Member of Parliament for Kurunegala District
- In office 25 August 1994 – 24 October 1994

Personal details
- Born: 24 August 1940 Sri Lanka
- Died: 24 October 1994 (aged 54) Thotalanga, Grandpass, Sri Lanka
- Manner of death: Assassination by suicide bomb attack
- Party: United National Party

= G. M. Premachandra =

Sri Lankan politician and statesman

Gamlath Mohottige Premachandra (24 August 1940 - 24 October 1994) was a Sri Lanka politician who served as the Cabinet Minister of Labour and Vocational Training of United National Party government from 1990 to 1994. He was re-elected from the Parliamentary election of 1994.

Born in the year 1940 he belonged to the land owning "Gamlath" family in Kurunegala. Known to be a brave and a sharp leader he was initially challenged with winning his electorate, Mawathagama which was mostly populated by a different caste despite him belonging to the Govigama caste which was a minority in the said electorate.
He was known as the "Silver Bell of Wayamba" due to his great oratory skills.

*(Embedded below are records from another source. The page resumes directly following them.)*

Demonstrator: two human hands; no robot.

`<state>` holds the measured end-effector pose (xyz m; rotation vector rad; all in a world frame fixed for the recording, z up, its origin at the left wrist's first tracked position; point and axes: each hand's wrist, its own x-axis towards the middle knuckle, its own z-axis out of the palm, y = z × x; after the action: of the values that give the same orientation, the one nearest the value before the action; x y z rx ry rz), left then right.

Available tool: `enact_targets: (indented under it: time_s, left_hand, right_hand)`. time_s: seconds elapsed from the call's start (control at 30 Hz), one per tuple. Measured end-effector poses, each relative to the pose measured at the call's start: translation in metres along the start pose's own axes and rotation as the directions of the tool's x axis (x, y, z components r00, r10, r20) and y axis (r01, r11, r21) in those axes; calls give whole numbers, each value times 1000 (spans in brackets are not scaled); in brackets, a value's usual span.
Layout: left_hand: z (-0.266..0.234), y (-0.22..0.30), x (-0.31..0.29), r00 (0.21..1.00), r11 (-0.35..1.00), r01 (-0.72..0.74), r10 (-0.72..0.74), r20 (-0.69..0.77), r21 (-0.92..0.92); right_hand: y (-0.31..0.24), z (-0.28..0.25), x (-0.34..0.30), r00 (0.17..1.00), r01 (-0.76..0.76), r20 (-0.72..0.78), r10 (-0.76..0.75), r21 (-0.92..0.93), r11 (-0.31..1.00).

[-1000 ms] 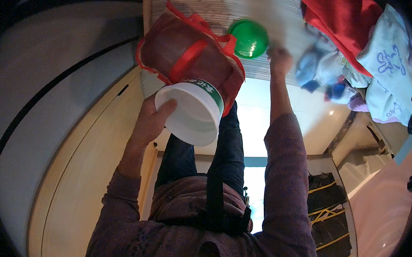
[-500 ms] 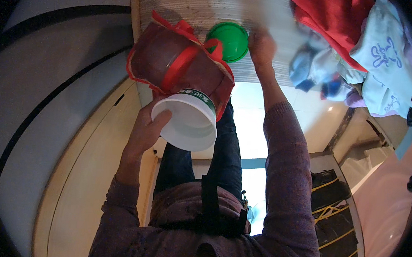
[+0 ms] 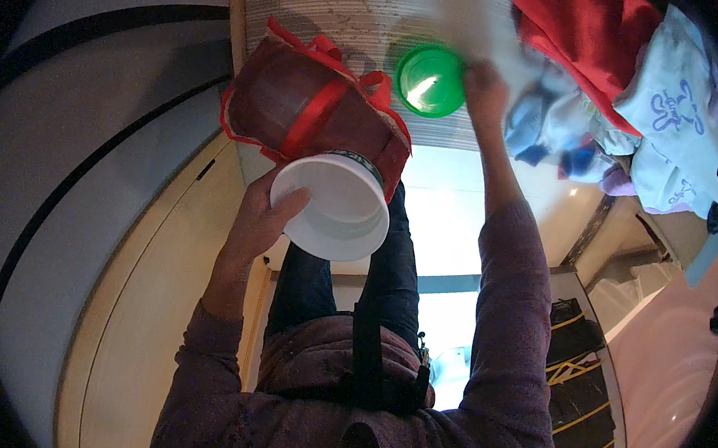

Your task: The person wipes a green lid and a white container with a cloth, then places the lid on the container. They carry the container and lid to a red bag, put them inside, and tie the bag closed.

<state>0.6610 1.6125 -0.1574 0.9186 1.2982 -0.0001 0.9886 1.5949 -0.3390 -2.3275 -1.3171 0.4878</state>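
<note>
My left hand (image 3: 261, 217) holds a big container (image 3: 337, 206) by its round white end, which faces me. Its brownish body is wrapped in a red bag with red straps (image 3: 312, 117) and tilts up toward a ribbed wooden surface (image 3: 341, 6). My right hand (image 3: 485, 87) reaches up to the right of it and grips the right edge of a round green lid (image 3: 430, 81) that rests against the ribbed surface. The fingers are blurred. Both forearms wear purple sleeves.
A heap of clothes, red (image 3: 584, 36), white (image 3: 675, 105) and blue (image 3: 541, 124), lies at the upper right beside my right hand. A pale curved panel with a dark stripe (image 3: 90, 147) fills the left. My dark trousers (image 3: 397, 268) show below the container.
My right hand and the green lid drifted left, then back right. The container in my left hand stays about where it was, tipped slightly lower.
</note>
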Motion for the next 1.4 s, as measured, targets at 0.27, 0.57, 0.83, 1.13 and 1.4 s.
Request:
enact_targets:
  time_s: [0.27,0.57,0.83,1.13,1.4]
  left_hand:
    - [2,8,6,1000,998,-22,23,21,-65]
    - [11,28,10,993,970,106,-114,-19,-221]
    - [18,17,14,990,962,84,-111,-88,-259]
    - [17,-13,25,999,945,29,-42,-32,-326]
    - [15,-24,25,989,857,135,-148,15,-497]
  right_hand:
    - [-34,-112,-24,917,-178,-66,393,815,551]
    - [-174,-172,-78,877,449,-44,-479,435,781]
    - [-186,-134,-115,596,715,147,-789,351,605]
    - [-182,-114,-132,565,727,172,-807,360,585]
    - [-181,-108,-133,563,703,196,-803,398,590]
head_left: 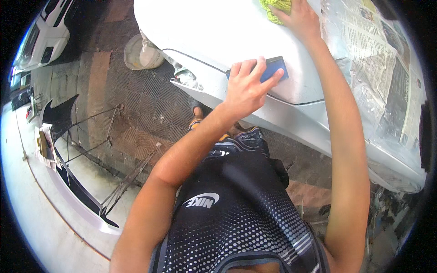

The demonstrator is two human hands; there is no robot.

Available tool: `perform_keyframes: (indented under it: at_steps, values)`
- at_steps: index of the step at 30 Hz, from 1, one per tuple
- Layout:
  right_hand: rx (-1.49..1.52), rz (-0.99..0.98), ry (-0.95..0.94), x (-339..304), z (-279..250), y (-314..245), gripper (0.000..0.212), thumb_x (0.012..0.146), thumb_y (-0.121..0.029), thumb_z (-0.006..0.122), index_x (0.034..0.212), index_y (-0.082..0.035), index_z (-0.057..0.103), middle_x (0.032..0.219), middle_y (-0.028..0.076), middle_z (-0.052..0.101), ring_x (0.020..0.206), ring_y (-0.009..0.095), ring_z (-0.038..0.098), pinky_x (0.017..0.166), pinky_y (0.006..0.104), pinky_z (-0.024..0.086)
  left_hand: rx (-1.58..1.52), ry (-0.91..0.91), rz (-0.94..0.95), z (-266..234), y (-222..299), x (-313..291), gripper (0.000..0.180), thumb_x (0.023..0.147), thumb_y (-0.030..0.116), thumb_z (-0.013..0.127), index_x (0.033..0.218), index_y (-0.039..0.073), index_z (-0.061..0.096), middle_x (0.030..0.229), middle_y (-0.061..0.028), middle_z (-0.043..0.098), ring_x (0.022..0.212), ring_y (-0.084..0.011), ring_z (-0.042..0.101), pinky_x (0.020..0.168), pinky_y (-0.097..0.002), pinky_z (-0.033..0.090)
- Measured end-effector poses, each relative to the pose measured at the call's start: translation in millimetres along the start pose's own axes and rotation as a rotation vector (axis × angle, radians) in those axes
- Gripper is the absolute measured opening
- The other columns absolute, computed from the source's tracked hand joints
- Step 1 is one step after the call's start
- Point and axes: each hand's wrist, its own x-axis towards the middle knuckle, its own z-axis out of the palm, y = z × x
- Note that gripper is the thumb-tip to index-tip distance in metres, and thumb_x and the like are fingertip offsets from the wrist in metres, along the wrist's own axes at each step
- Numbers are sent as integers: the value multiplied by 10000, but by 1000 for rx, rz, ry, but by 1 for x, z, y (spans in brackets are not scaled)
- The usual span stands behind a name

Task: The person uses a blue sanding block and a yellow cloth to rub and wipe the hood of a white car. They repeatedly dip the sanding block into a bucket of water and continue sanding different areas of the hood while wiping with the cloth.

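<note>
My left hand (246, 88) is closed over a blue sanding block (276, 68) with a dark edge, its fingers bent across the top. The block lies flat on a white car panel (200, 27), close to the seam along the panel's near edge. Farther off and to the right, my right hand (304, 20) grips a crumpled yellow-green cloth (277, 9) against the same panel. Part of that cloth is cut off by the top of the view.
Newspaper and clear plastic sheeting (364, 68) cover the car on the right. A whitish bucket (142, 53) stands on the floor left of the car. At the left, a thin metal stand (109, 123) is beside a loose bumper-like part (75, 195). Another white vehicle (48, 38) is at far left.
</note>
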Motion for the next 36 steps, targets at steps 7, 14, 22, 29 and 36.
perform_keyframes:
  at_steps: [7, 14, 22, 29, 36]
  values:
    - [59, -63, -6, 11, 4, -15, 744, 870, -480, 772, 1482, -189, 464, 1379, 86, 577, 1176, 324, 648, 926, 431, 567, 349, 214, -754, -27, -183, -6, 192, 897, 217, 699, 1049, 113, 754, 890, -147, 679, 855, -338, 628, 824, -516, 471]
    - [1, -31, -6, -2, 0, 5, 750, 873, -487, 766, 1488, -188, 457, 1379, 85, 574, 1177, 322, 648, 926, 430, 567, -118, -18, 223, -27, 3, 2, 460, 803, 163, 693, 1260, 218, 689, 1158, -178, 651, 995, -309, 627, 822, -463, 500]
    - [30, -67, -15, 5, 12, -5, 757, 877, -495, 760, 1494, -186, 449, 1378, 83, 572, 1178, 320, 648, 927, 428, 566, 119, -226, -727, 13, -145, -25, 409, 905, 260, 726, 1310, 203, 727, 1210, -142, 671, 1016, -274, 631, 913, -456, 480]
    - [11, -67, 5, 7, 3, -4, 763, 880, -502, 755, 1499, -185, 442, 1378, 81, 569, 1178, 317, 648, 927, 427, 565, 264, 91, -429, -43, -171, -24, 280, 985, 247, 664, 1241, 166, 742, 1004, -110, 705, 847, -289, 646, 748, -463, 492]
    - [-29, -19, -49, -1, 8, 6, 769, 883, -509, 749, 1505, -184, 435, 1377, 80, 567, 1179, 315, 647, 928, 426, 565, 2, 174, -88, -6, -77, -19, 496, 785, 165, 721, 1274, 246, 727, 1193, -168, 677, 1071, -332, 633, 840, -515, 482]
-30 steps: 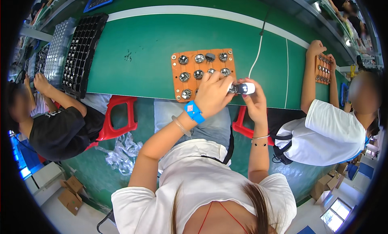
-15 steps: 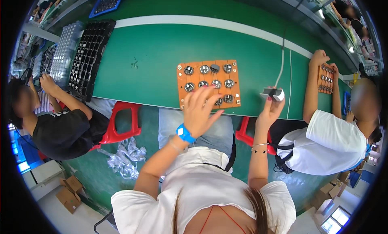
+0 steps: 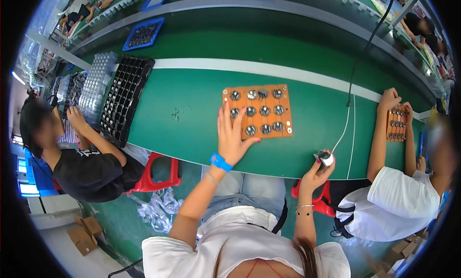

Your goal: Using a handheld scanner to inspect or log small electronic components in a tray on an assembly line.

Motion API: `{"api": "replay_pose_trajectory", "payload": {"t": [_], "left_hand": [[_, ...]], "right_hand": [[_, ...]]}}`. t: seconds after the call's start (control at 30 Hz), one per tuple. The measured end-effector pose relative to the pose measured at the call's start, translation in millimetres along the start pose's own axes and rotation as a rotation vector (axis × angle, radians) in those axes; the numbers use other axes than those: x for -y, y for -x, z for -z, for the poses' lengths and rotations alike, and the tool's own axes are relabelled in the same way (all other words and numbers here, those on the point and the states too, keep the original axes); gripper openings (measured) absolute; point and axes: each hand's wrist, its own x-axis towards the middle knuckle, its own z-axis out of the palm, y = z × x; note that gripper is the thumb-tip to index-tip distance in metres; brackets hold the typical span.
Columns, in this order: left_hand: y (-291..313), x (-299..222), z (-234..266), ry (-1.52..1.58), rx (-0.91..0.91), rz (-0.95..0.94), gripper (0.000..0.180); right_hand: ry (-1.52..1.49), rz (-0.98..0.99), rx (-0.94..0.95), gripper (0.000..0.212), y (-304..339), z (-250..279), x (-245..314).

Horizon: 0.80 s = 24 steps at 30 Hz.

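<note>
An orange board [image 3: 257, 126] with rows of round, shiny metal-and-black parts lies on the green table. My left hand [image 3: 232, 140] rests over its left edge, fingers stretched and spread, thumb by the near edge; it hides part of that side. To the right of the board, near the table's front edge, my right hand [image 3: 316, 175] grips a small white-and-black corded device [image 3: 327, 158]. Its grey cable [image 3: 344, 129] runs up from it toward the far side. A small dark piece [image 3: 263, 93] sits between two round parts in the board's far row.
A black compartment tray [image 3: 126, 93] and a clear plastic tray [image 3: 100, 79] lie at the left. Tiny dark bits [image 3: 175, 115] are scattered left of the board. A blue bin [image 3: 144, 33] stands farther back. Co-workers sit on both sides; the right one handles a similar board [image 3: 396, 123].
The view has shifted, showing more of the table's far side. My left hand has moved from over the board's near middle to its left edge. The device has turned in my right hand.
</note>
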Motion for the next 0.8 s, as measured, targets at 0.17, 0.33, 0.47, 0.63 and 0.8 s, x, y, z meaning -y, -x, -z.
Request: {"api": "replay_pose_trajectory", "payload": {"t": [0.17, 0.33, 0.47, 0.63, 0.8], "left_hand": [[-88.9, 32.3, -21.4, -0.012, 0.001, -0.077, 0.107], [-186.5, 61.3, -47.9, 0.049, 0.031, -0.133, 0.107], [-253.9, 74.1, -71.8, -0.021, 0.150, -0.168, 0.103], [-298.4, 93.7, -88.1, -0.037, 0.075, -0.249, 0.100], [-290.5, 67.9, -93.1, -0.271, -0.021, 0.023, 0.095]], "right_hand": [[0.165, 0.071, 0.015, 0.038, 3.2, -1.2, 1.5], [0.273, 0.170, -0.034, 0.037, 8.9, -3.9, -1.3], [0.292, 0.189, -0.080, 0.039, 14.6, -3.4, -8.7], [0.351, 0.223, -0.070, 0.036, 13.0, -8.8, -2.7], [0.367, 0.231, -0.092, 0.037, 12.7, -10.9, 1.3]]}}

Kurunegala and Puttlam districts being Leftist strongholds, him and Gamini Jayawickrema Perera were able to establish their control over the said province and protect the citizens during the insurgencies and insurrection. He joined hands with Lalith Athulathmudali and Gamini Dissanayake when a no confidence motion was tabled against President Ranasinghe Premedasa.

== Death ==
Premachandra was assassinated by a female suicide bomber of the Liberation Tigers of Tamil Eelam (LTTE) while attending an election rally in support of Gamini Dissanayake, for the Presidential election of 1994. He was an alumnus of Maliyadeva College, Kurunegala.